According to the weather agency here, the temblor occurred at 9:14 a.m. local time and struck at a latitude of 34.4 degrees north and longitude of 141.7 degrees east, with the epicenter in the Pacific Ocean some 150 km southeast of Katsuura, in southern Chiba Prefecture.
The weather agency registered the depth of the temblor as being 10 km under the sea.
On the Japanese seismic scale that peaks at 7, the quake measured 1 on the scale, the weather agency said, with Tokyo, neighboring Chiba and Kanagawa prefectures all within the seismic zone.

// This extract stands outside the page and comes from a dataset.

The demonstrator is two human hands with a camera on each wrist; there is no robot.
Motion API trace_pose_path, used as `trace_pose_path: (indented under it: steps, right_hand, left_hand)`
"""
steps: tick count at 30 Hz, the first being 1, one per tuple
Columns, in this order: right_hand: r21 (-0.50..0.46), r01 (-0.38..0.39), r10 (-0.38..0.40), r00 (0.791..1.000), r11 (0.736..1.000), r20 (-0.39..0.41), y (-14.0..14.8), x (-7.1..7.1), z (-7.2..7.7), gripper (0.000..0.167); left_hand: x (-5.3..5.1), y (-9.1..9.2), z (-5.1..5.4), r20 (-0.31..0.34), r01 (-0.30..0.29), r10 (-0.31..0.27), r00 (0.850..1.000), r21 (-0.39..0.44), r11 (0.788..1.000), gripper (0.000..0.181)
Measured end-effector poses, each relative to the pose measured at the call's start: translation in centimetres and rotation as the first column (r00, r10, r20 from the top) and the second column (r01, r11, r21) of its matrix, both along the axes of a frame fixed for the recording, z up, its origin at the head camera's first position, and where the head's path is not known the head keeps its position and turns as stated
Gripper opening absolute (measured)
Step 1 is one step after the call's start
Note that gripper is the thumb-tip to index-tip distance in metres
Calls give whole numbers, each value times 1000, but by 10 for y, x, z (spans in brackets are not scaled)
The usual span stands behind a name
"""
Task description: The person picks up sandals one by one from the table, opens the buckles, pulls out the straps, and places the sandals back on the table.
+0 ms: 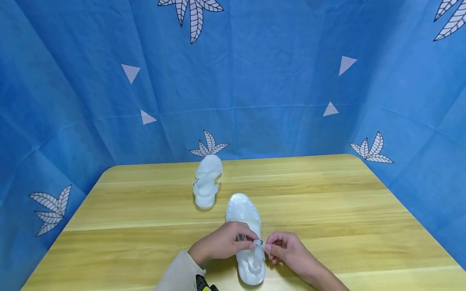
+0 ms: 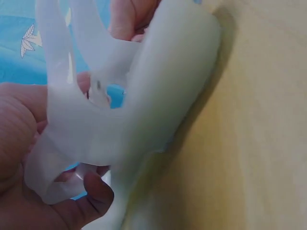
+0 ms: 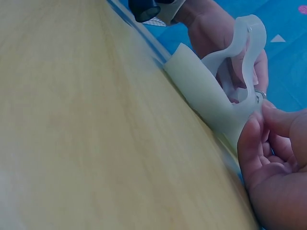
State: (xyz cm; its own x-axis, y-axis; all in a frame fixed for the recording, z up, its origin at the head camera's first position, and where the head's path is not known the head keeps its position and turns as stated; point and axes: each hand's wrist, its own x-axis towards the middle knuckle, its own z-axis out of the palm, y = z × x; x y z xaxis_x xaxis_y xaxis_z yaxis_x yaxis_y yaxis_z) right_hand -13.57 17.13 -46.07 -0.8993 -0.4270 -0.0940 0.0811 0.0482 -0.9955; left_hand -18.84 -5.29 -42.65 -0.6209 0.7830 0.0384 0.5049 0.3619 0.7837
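A white translucent sandal [image 1: 243, 209] lies on the wooden table with its toe pointing away and its heel towards me. My left hand [image 1: 226, 241] reaches over the sandal from the left and grips its strap beside a small metal buckle [image 1: 258, 242]. On the other side, the right hand [image 1: 290, 252] pinches the strap's end [image 3: 259, 109] between thumb and forefinger, close to the buckle. The left wrist view shows the left hand's fingers [image 2: 98, 194] around the looped strap [image 2: 60, 103], which partly hides them.
A matching white sandal [image 1: 206, 182] with a buckled strap stands farther back, left of the first. The wooden table [image 1: 338, 202] has rounded far corners. Blue cloth [image 1: 269, 81] printed with leaves and triangles hangs behind it and along both sides.
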Motion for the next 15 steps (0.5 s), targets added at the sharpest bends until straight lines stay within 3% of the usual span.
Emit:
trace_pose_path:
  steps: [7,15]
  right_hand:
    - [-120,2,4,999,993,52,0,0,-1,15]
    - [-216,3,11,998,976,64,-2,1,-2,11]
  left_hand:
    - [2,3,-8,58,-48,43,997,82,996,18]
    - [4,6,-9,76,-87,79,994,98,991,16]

Nagano, Shizuoka, Gunma, Ibaraki, Fukushima, and Miyagi prefectures all saw the quake registered as 1 on Japan's seismic scale, according to the agency.
The weather agency has not issued a tsunami warning or advisory as a result of the off-shore quake, but said that while no damage had been reported as yet, there might be "slight sea-level changes in coastal regions."
The rise in quakes recently both in and in offshore regions of the landlocked Kanto area on the main island of Honshu, including Ibaraki Prefecture that borders the Pacific Ocean northeast of Tokyo and neighboring Saitama Prefecture, can be attributed to increased activity of late along the Japan Median Tectonic Line, the weather agency has said.
This fault system, also known as the Median Tectonic Line, is the longest in Japan and has seen increased activity lately, seismologists here have said.
The active fault system begins in Ibaraki Prefecture and also lies 3,000 meters beneath ground level in Saitama Prefecture, which borders the country's capital city of Tokyo.